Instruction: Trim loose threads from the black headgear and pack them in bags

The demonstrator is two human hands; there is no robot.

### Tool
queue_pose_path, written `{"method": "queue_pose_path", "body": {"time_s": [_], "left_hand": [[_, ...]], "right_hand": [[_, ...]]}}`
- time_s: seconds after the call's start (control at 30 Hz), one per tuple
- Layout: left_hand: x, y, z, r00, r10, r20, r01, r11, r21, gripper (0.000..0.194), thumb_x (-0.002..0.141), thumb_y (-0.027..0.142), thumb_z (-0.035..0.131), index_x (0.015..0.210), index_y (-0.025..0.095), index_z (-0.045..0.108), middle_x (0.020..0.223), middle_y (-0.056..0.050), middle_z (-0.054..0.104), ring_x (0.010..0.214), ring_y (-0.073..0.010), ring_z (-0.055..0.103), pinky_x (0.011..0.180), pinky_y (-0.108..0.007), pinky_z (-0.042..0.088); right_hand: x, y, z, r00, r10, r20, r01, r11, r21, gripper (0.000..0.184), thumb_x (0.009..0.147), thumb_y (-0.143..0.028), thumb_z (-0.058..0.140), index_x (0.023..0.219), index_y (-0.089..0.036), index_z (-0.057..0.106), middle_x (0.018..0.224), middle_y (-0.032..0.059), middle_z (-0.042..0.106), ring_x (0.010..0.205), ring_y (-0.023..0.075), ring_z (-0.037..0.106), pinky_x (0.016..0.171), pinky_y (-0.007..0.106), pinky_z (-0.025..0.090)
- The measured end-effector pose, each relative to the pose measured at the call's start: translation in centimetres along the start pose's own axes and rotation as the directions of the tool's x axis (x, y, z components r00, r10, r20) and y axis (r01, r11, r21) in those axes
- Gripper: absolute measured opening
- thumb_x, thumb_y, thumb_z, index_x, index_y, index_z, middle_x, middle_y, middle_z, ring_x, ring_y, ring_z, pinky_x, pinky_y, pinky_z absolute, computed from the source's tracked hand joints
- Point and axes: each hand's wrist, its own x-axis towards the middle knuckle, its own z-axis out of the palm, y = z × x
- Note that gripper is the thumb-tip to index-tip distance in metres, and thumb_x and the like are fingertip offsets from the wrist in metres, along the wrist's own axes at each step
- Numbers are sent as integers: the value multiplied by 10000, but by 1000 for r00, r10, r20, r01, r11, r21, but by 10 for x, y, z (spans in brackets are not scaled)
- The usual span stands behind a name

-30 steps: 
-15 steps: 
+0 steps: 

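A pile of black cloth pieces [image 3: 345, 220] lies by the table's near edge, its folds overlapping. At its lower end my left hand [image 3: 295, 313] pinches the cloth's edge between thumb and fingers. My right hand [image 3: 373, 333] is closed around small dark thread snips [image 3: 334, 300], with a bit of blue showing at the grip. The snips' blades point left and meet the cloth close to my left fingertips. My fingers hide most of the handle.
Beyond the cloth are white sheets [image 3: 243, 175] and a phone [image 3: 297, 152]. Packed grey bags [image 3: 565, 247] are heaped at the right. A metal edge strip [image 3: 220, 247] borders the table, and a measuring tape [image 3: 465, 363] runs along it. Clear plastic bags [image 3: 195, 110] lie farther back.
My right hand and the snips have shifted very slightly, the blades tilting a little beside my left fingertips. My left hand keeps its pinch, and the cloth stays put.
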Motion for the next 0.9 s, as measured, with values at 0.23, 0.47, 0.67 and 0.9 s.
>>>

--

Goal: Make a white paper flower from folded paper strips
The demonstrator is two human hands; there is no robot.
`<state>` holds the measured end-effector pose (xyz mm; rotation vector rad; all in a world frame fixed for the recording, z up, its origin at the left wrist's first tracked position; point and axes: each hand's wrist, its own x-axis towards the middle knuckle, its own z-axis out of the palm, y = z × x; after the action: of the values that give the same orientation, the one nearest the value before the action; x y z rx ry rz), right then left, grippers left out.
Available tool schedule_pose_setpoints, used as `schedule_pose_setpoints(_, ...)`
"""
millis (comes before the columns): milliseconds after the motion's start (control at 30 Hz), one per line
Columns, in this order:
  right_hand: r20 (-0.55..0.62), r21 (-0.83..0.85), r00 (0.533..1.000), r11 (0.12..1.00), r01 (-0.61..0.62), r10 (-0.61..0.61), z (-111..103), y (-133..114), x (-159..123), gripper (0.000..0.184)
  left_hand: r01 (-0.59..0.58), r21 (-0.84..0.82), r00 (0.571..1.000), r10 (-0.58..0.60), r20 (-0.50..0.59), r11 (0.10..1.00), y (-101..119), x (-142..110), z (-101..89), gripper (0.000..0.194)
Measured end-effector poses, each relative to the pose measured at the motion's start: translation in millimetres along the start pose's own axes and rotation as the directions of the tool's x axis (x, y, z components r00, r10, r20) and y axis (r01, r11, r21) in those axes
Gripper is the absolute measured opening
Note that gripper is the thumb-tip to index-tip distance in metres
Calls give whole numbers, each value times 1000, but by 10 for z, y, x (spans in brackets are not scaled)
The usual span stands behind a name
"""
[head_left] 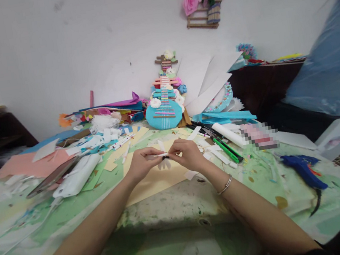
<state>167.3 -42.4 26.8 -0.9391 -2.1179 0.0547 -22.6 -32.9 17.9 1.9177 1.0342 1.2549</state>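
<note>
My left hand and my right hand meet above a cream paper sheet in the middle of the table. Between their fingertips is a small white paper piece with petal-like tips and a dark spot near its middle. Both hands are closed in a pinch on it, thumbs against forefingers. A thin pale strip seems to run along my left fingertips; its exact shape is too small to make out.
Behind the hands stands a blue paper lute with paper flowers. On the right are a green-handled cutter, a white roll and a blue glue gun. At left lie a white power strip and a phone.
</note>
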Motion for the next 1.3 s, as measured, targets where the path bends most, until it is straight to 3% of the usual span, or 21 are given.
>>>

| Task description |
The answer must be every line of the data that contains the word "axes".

| Task response |
- The measured end-effector pose, each relative to the pose measured at the call's start: translation in centimetres along the start pose's own axes and rotation as the directions of the tool's x axis (x, y, z components r00, r10, r20) and y axis (r01, r11, r21) in those axes
- Point and axes: each hand's wrist, its own x-axis towards the middle knuckle, its own z-axis out of the palm, y = z × x
- Note that gripper is the thumb-tip to index-tip distance in metres, and thumb_x and the like are fingertip offsets from the wrist in metres, along the wrist's own axes at each step
`<state>` holds the measured end-effector pose (xyz mm; rotation vector rad; all in a world frame fixed for the recording, z up, its origin at the left wrist's first tracked position; point and axes: each hand's wrist, its own x-axis towards the middle knuckle, its own z-axis out of the palm, y = z × x; after the action: of the values that give the same orientation, the one nearest the value before the action; x y z rx ry rz), right then left, grippers left out.
Measured end-effector poses, each relative to the pose measured at the motion's start: translation in millimetres along the start pose's own axes and rotation as the directions of the tool's x axis (x, y, z components r00, r10, r20) and y axis (r01, r11, r21) in those axes

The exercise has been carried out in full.